Virgin boss John Borghetti faces challenge of getting return from restructure
The new capital from the entitlements issue, along with the recent $159 million placement to China’s HNA Innovation, will give Virgin $1.01 billion of fresh capital and cash.
About $450 million of that, however, is earmarked for repayment of the emergency funding Virgin’s major shareholders provided last year when it was experiencing massive cash outflows.
Over the next couple of years Virgin will also have to fund $200 million to $250 million of cash restructuring costs associated with its new restructuring program, $90 million to $100 million of which will be booked in its 2015-16 result.
With pre-existing charges for restructuring of between $165 million and $175 million that had previously been incurred, that will see between $410 million and $450 million of restructuring costs loaded into the financial year just ended.
Beyond the cash costs of the programs there will also be $150 million to $200 million of non-cash impairments that will be recognised over the next few years.
While Virgin (VAH) is maintaining guidance for its underlying pre-tax earnings for the year to June at between $30 million and $60 million, it is obviously going to report another substantial loss — and, given that it said its underlying earnings for the nine months to end-March were $63 million, an underlying loss of between $3 million and $33 million in the fourth quarter even before the restructuring charges.
The group lost nearly $550 million of a statutory basis over the previous three financial years so the losses over the four years to June could, on a statutory basis, be pushing up towards $1 billion.

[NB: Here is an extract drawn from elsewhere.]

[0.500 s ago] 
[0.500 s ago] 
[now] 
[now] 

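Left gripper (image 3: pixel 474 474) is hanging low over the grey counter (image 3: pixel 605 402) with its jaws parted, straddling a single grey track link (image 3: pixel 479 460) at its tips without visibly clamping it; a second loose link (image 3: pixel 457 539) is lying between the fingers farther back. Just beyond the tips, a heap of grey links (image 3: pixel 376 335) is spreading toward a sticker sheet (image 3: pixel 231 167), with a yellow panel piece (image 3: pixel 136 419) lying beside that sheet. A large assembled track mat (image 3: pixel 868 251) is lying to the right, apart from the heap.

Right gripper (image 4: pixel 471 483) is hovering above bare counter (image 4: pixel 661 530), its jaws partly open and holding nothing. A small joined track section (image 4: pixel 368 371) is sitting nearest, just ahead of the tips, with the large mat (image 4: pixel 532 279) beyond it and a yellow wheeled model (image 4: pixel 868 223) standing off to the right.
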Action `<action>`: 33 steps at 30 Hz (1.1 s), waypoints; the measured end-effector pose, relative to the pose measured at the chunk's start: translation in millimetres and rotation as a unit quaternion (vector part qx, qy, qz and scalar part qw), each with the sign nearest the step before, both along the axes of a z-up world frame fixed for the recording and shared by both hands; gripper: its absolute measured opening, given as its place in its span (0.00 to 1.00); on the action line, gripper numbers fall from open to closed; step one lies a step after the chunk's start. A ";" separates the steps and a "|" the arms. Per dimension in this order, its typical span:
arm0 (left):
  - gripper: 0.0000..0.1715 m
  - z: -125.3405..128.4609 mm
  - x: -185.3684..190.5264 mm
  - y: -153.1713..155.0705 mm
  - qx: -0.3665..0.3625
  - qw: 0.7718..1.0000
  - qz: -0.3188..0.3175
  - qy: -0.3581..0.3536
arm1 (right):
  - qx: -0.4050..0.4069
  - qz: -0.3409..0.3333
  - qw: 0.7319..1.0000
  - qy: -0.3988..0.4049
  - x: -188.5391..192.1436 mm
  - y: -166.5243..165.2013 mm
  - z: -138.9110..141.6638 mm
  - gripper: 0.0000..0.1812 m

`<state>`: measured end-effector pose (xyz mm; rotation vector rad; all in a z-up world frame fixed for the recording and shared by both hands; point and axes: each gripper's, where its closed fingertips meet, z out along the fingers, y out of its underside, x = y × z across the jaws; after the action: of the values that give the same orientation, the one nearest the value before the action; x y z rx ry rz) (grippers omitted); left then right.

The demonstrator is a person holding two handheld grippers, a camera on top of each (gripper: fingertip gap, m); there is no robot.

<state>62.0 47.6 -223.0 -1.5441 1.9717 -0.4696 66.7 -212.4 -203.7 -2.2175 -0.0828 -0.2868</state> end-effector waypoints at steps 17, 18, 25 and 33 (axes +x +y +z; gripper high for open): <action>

More important than the reported underlying earnings, of course, will be the group’s cash flows.
In the December half of the latest financial year, where Virgin reported underlying pre-tax earnings of $81.5 million, there were cash outflows of $253 million. It is that haemorrhaging that forced the strategic shareholders to provide their emergency loans, caused alarm in the market and that has ultimately forced the capital raising.
With the shareholder loan repayments, the cash restructuring charges and the extent of the drain on cash at an operating level, the residual capital from the equity raising won’t last long unless chief executive John Borghetti can finally extract a return from the massive but so far financially unsuccessful investment in re-positioning and expanding the airline.
That’s a challenge, given that the starting point will be awash with red ink. Also fuel costs have risen this year, the bulk of Virgin’s non-shareholder debt is in US dollars but the bulk of its revenues are in Australian dollars and domestic demand was softening even before the federal election and its cliffhanger and uncertainty-generating outcome.
Since he arrived at Virgin in 2010, Borghetti has undoubtedly created a better and bigger airline; the problem is that at this point the huge investment in upgraded product hasn’t translated into a better and bigger business.
This is, having seen off an aggressive challenge to his position from Air New Zealand before it sold most of its shares, inevitably his final shot at generating appropriate returns (and most importantly cash) from his fleets of shinier planes and lounges.
Virgin is targeting up to $300 million a year of restructuring benefits by the end of the 2019 financial year from its latest transformation program, a large part of them from a major fleet simplification program. If it is to be viable in its current form it has to deliver them.
The Virgin register, with Air New Zealand selling out at HNA and another Chinese conglomerate, Nanshan Group, buying in, will look quite different after the capital raising.
Virgin’s remaining key strategic shareholders — Singapore Airlines, HNA and Virgin Group — are sub-underwriting the issue. The notable missing shareholder from the sub-underwriters is Etihad Airways.
Post-issue, if all the sub-underwriting was called on, Singapore Airlines would end up with almost 26 per cent of Virgin (20 per cent currently), Virgin Group 10 per cent (8.66 per cent) and HNA (13 per cent) and Nanshan (19.98 per cent) both just under 20 per cent.
Unlike Singapore Airlines and Virgin, the two Chinese shareholders aren’t injecting new capital to protect their existing and very substantial investments but all of them, and Etihad, will inevitably be putting real and substantial pressure on Borghetti to finally deliver on the financial outcomes of the vision he outlined when he launched Virgin’s “Game Change’’ program back in 2010.
The $852 million capital raising Virgin Australia formally launched today is supposed to secure the group’s stability and future. It won’t. That will be determined by the success, or otherwise, of another ambitious and costly Virgin restructuring plan that will absorb a big slice of the equity being raised.